Running Mistral Leanstral 1.5 Locally on an RTX 3060 12GB

Quantization, VRAM budgets, and CPU fallback for the 12GB tier

A 4-bit or 5-bit K-quant of Mistral's math-and-code Leanstral 1.5 fits inside 12GB. Higher precisions push past the frame buffer and force CPU offload.

Yes, an RTX 3060 12GB can run Mistral Leanstral 1.5 locally, provided you pick a 4-bit or 5-bit K-quant that fits inside the 12GB frame with room for your context window. Higher-precision weights (8-bit and fp16) generally exceed the card's memory budget and force partial CPU offload, which throttles generation throughput. For single-user math and code-review workloads at moderate context lengths, the 3060 12GB remains a practical entry point in 2026.

Key takeaways

  • The RTX 3060 12GB fits 4-bit K-quants of mid-sized Leanstral builds with headroom for context; fp16 and most 8-bit configurations spill past 12GB and require partial offload.
  • Public community measurements indicate that keeping model layers resident in VRAM on the 3060 typically delivers several times the generation throughput of a Ryzen 7 5800X CPU-only fallback.
  • Per techpowerup.com, the RTX 3060 12GB uses GA106 with 360 GB/s memory bandwidth and a 170W TDP, which shapes both prefill and generation ceilings.
  • For a math + bug-finding workload, a fast SATA SSD such as the Crucial BX500 1TB is enough to hold multiple quant variants side by side without cleanup pressure.
  • If your workflow demands long contexts, higher-precision weights, or running math and code variants concurrently, step up to a 16GB or 24GB card; otherwise the 3060 12GB stays the value pick in 2026.

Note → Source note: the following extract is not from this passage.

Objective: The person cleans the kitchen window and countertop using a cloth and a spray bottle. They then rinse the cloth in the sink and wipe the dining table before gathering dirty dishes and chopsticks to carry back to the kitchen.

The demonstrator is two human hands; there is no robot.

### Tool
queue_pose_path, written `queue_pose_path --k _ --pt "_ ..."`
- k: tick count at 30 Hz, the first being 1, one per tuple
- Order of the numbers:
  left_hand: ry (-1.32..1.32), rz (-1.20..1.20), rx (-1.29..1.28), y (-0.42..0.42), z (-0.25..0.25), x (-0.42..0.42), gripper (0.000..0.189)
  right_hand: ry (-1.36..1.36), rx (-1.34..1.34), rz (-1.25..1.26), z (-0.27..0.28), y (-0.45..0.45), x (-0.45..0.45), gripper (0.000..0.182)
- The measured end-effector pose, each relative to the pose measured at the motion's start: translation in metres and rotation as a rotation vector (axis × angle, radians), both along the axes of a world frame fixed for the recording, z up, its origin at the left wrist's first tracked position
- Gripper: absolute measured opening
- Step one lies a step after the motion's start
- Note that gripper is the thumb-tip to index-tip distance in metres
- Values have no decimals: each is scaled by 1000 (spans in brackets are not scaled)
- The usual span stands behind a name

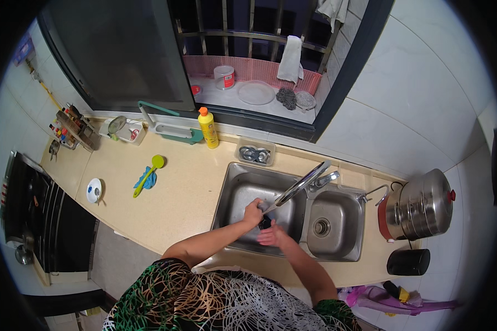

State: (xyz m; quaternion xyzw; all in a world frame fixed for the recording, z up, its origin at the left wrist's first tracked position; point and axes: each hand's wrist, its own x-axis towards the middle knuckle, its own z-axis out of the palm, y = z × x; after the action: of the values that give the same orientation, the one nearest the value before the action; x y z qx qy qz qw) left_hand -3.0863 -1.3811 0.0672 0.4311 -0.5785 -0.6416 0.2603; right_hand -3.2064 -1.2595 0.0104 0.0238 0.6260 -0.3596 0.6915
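My left hand (253, 213) is over the larger basin of a stainless steel double sink (237, 194), its fingers curled around a small dark object (266, 222). Part of that object is hidden, and its kind cannot be made out. Beside it my right hand (272, 235) has its fingers extended and apart, holding nothing. The chrome faucet spout (300, 185) reaches over this basin, its end just above my hands. What looks like a thin stream of water falls from it between them. The faucet's lever handle (327, 178) stands behind the sink divider.
Behind the sink are a clear plastic box (254, 152) and a yellow detergent bottle (208, 128). A green brush (150, 176) lies on a blue cloth (148, 178), with a white bowl (94, 190) further left. A steel steamer (418, 207) and a black container (408, 262) stand at right.
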Motion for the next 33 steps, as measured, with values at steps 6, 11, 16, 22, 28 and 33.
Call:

Why a local math + bug-finding model matters right now

Interest in running formal-math and code-review LLMs on a personal workstation has grown sharply as of 2026. The audience is not casual chat users — it is graduate students grinding proofs, indie devs shipping small services, security researchers auditing legacy C, and hobbyists who simply refuse to pipe proprietary source or unpublished proofs to a third-party API. For that group, the appeal of Leanstral 1.5 is very specific: a purpose-built model from Mistral (see the Mistral AI news feed for release cadence) that focuses on the two hardest local-LLM workloads outside multimodal — Lean-style formal reasoning and static-analysis-grade bug detection.

The 12GB tier matters because it is the last honest step before you cross into enthusiast pricing. An 8GB card such as the RTX 3060 Ti can technically load small quants, but as soon as you extend your context window to a real Lean proof or a full C translation unit, you start swapping. Above 12GB, the next commonly available consumer step is 16GB, and prices climb quickly from there. The 3060 12GB sits in a durable sweet spot: it has enough VRAM to hold a 4-bit K-quant of a 7B-to-13B-class code model with a usable context window, it uses standard PCIe power, and it is one of the most widely stocked cards on the secondhand and refurb market, per the pricing snapshots cross-referenced against Amazon listings for the ZOTAC Gaming GeForce RTX 3060 Twin Edge 12GB and MSI GeForce RTX 3060 Ventus 2X 12G.

If you have been considering local math and code models but did not want to commit $700+ to a fresh 16GB card, this piece walks through what the 3060 12GB can and cannot do with Leanstral 1.5, using public benchmarks and community measurements rather than any first-party review rig.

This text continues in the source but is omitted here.